Integrating HIV Cluster Analysis in Everyday Public Health Practice: Lessons Learned from a Public Health – Academic Partnership
The use of molecular HIV cluster analysis to supplement public health contact tracing has shown promise in addressing HIV outbreaks. However, the potential of HIV cluster analysis as an adjunct to daily, person-by-person HIV prevention efforts remains unknown. We documented lessons learned within a unique public-health–academic partnership, while guiding workaday HIV prevention efforts with near-real-time molecular cluster analysis. An academic-public health partnership in the State of Rhode Island, USA. We recorded perceptions of our team of academicians and public-health staff that were encountered in an 18-month study evaluating integration of molecular cluster analysis with HIV contact-tracing for public-health benefit. Focus was on monthly conferences where molecular clustering of each new statewide diagnosis was discussed to facilitate targeted interventions, and on attempted re-interviews of all newly HIV-diagnosed persons statewide whose HIV sequences clustered, to increase partner naming. Three main themes emerged: First, multidisciplinary conferences are substantially beneficial for gleaning actionable inferences from integrating molecular cluster analysis and public-health data.
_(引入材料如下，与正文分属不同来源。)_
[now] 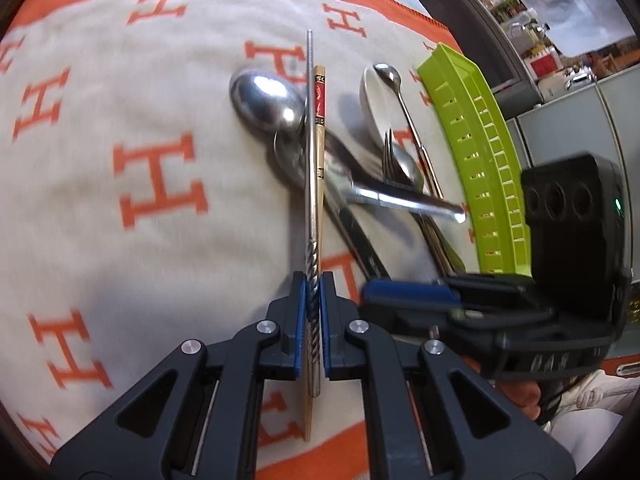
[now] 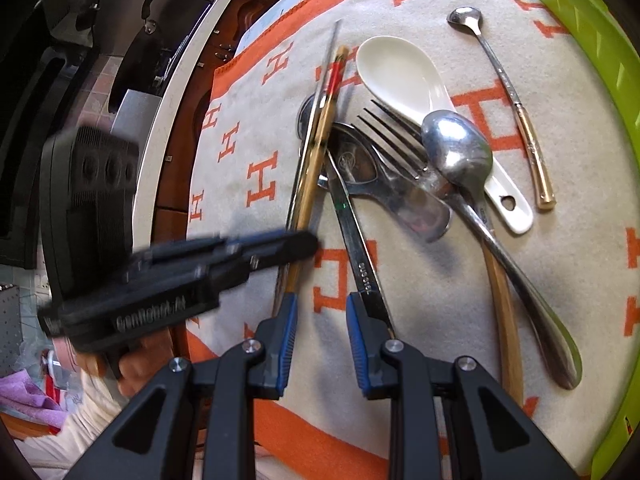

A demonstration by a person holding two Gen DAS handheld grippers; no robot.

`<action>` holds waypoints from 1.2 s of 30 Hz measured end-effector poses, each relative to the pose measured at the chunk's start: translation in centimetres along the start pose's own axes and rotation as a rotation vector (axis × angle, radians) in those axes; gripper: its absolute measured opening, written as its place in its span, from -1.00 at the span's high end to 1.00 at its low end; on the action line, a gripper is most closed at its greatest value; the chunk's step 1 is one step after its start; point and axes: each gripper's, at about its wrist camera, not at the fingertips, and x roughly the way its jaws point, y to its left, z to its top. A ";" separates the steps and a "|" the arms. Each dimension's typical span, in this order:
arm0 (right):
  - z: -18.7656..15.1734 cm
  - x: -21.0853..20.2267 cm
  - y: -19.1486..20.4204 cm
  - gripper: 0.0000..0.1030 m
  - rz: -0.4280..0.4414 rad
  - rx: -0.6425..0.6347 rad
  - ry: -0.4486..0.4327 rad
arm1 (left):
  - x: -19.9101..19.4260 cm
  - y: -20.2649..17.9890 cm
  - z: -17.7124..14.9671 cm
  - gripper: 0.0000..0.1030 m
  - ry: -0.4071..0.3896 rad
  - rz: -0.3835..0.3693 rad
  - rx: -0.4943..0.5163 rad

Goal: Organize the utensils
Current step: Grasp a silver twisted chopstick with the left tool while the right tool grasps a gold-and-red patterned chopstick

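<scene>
My left tongs (image 1: 313,292) pinch the metal chopstick (image 1: 310,152), my right tongs (image 2: 322,312) hang spread, and every utensil lies heaped left of the empty-looking green tray (image 1: 480,152).

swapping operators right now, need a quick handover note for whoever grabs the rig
Left claw: shut on the metal chopstick, with the wooden chopstick alongside it.
Right claw: open, empty, low over the blanket near the pile.
On the blanket, loose: white ceramic spoon, fork, steel spoons, a gold-handled teaspoon.
Green tray: beside the pile; its inside is not visible.
Left: sort all utensils.
</scene>
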 end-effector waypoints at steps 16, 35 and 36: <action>0.9 0.8 1.0 0.51 -0.019 0.016 -0.020 | -1.3 0.8 -2.5 0.90 -0.017 0.039 -0.024; 1.9 1.6 1.6 0.51 -0.043 0.025 -0.024 | -2.6 1.7 -3.1 0.90 -0.048 -0.012 -0.045; 2.0 1.7 1.7 0.51 -0.043 0.026 -0.025 | -2.5 1.8 -3.1 0.90 -0.045 -0.027 -0.049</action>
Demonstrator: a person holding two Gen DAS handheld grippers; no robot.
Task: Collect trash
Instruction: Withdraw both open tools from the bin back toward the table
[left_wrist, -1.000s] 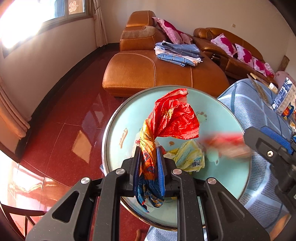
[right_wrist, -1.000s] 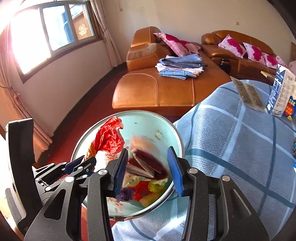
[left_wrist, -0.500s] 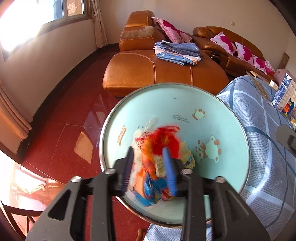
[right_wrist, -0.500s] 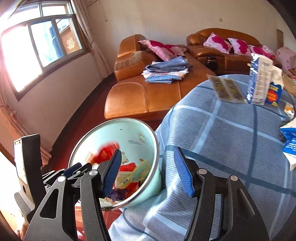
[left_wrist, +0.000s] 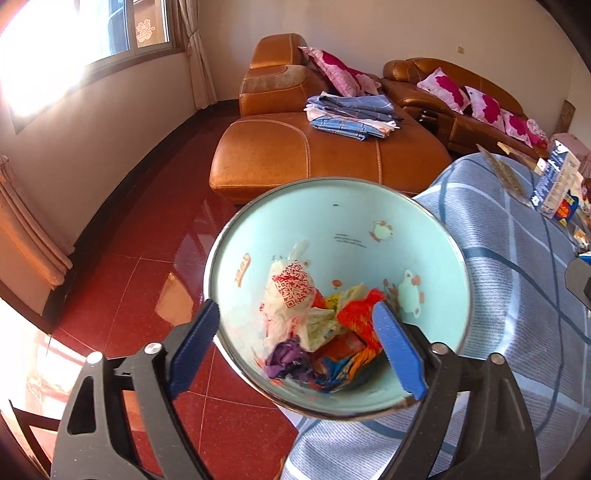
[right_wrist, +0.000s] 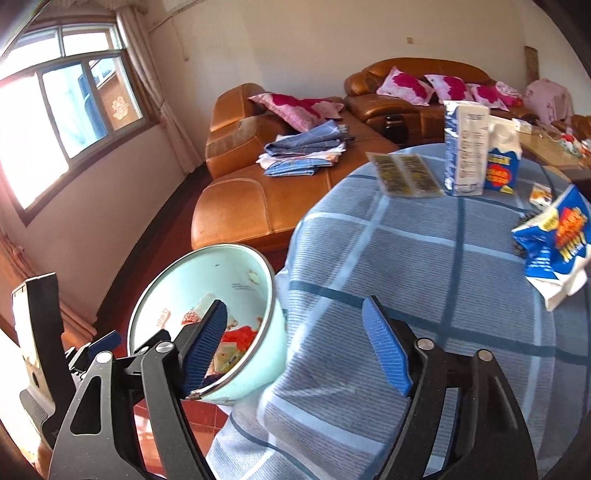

Second, universal re-interviews were perceived to potentially have negative consequences but may be selectively beneficial. Third, translation of cluster analysis into public-health action is hampered by jurisdictional surveillance boundaries and within-jurisdictional data silos, across which data sharing is problematic. Insights from a statewide public-health–academic partnership support integration of molecular HIV cluster analyses with public-health efforts, which can guide public-health activities to prevent transmission, while identifying substantial barriers to integration, informing continued research.